• **DIRECTIONS**
The listing that follows is to be output in full and without change.
- - -
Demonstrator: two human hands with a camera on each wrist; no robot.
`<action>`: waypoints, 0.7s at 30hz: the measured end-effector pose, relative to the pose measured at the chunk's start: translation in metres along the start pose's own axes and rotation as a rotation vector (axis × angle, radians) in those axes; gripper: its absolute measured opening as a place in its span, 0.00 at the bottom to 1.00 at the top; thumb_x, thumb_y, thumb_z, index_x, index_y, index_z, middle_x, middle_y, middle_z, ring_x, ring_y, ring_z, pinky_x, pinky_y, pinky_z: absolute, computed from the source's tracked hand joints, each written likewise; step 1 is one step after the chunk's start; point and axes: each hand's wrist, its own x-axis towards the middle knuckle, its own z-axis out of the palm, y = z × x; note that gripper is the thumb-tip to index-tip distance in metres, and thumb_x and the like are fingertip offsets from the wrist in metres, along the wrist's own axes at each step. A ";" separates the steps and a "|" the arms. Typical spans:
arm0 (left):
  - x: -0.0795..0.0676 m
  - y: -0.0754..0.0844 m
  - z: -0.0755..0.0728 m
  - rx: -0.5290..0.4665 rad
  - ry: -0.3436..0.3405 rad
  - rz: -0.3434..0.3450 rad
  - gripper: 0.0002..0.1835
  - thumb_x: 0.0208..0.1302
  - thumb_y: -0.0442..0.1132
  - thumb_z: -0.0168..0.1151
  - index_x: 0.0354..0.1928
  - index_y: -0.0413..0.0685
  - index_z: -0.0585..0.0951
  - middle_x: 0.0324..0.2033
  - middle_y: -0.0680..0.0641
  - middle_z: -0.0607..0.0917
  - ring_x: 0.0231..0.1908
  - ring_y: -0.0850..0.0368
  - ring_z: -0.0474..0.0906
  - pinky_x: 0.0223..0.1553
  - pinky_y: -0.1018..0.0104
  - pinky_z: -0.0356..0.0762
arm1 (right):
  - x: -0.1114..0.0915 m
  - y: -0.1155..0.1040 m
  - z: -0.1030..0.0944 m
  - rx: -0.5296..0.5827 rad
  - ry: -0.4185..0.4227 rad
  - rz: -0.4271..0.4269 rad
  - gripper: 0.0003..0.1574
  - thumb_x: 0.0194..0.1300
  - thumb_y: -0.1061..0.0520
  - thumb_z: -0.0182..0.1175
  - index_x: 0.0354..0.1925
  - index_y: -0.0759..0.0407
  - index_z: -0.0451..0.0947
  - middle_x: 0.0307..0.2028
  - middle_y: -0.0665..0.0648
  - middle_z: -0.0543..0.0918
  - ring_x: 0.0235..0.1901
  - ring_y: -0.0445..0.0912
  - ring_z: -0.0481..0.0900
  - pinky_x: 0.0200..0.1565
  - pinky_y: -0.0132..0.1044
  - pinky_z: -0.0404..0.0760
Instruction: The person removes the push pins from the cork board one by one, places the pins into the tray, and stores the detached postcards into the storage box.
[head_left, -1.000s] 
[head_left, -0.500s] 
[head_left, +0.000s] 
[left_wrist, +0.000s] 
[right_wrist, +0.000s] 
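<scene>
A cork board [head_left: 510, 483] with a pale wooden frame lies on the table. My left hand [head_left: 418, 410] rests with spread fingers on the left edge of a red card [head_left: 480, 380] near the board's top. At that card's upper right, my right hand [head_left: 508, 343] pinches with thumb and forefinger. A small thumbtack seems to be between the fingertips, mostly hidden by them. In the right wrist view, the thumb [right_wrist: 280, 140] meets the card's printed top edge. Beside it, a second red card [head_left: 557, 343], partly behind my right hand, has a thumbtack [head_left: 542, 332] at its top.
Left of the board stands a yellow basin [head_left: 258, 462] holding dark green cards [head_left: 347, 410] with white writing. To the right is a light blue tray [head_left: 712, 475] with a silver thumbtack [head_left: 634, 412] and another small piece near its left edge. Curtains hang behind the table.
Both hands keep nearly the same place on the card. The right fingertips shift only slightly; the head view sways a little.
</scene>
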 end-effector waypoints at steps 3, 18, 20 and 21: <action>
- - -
• **TASK ANSWER**
Demonstrator: two human hands with a camera on each wrist; no robot.
`<action>`: waypoints, 0.7s at 30hz: the measured end-effector pose, relative to the pose measured at the chunk's start: translation in metres along the start pose's own axes and rotation as a rotation vector (axis × angle, radians) in those axes; gripper: its absolute measured opening as a place in its span, 0.00 at the bottom to 1.00 at the top; thumb_x, thumb_y, thumb_z, index_x, index_y, index_z, middle_x, middle_y, middle_z, ring_x, ring_y, ring_z, pinky_x, pinky_y, pinky_z: absolute, computed from the source's tracked hand joints, each written likewise; step 1 is one step after the chunk's start; point and axes: each hand's wrist, its own x-axis towards the middle knuckle, its own z-axis out of the palm, y = z × x; note that gripper is the thumb-tip to index-tip distance in metres, and thumb_x and the like are fingertip offsets from the wrist in metres, along the wrist's own axes at each step. A ";" separates the steps and a "|" the arms. Typical spans:
arm0 (left):
  - x: -0.0795..0.0676 m
  - y: -0.0754..0.0844 m
  - z: -0.0755..0.0728 m
  - rx: -0.5290..0.4665 rad
  - ry: -0.3436..0.3405 rad
  - rz: -0.3434..0.3450 rad
  - gripper: 0.0002..0.1835
  - thumb_x: 0.0208..0.1302
  - thumb_y: -0.0442..0.1132
  - thumb_z: -0.0168..0.1151
  - index_x: 0.0354..0.1928
  - index_y: -0.0413..0.0685
  - index_z: -0.0585..0.0951
  - middle_x: 0.0324..0.2033
  - middle_y: -0.0680..0.0641
  - middle_z: -0.0607..0.0917
  - ring_x: 0.0231..0.1908
  - ring_y: -0.0850..0.0368
  - ring_z: -0.0474..0.0906
  - pinky_x: 0.0223..0.1553
  - pinky_y: -0.1018..0.0104
  - pinky_z: -0.0356..0.0762
arm1 (right):
  - x: -0.1114..0.0915 m
  - y: -0.1155..0.1040 m
  - z: -0.1030..0.0944 m
  - rx: -0.5296..0.5827 rad
  - ry: -0.4185..0.4227 rad
  - rz: -0.4271..0.4269 rad
  - gripper: 0.0003..0.1574
  - thumb_x: 0.0194..0.1300
  - thumb_y: -0.1061..0.0520
  - thumb_z: -0.0182..0.1175
  - index_x: 0.0354..0.1925
  - index_y: -0.0759..0.0407
  - index_z: -0.0451..0.0947
  - middle_x: 0.0307..0.2028
  - middle_y: -0.0665..0.0648
  - middle_z: -0.0543..0.0918
  - ring_x: 0.0235..0.1901
  - ring_y: -0.0445..0.0912
  - ring_z: -0.0481..0.0900
  - pinky_x: 0.0200..0.1565
  - pinky_y: -0.0132..0.1044
  - pinky_z: -0.0404..0.0760
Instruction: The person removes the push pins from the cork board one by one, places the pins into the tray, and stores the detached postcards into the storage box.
[head_left, -1.000s] 
[head_left, -0.500s] 
[head_left, +0.000s] 
[left_wrist, +0.000s] 
[right_wrist, +0.000s] 
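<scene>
A cork board [head_left: 510, 483] with a pale wooden frame lies on the table. My left hand [head_left: 418, 410] rests with spread fingers on the left edge of a red card [head_left: 480, 380] near the board's top. At that card's upper right, my right hand [head_left: 508, 343] pinches with thumb and forefinger. A small thumbtack seems to be between the fingertips, mostly hidden by them. In the right wrist view, the thumb [right_wrist: 280, 140] meets the card's printed top edge. Beside it, a second red card [head_left: 557, 343], partly behind my right hand, has a thumbtack [head_left: 542, 332] at its top.
Left of the board stands a yellow basin [head_left: 258, 462] holding dark green cards [head_left: 347, 410] with white writing. To the right is a light blue tray [head_left: 712, 475] with a silver thumbtack [head_left: 634, 412] and another small piece near its left edge. Curtains hang behind the table.
Both hands keep nearly the same place on the card. The right fingertips shift only slightly; the head view sways a little.
</scene>
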 end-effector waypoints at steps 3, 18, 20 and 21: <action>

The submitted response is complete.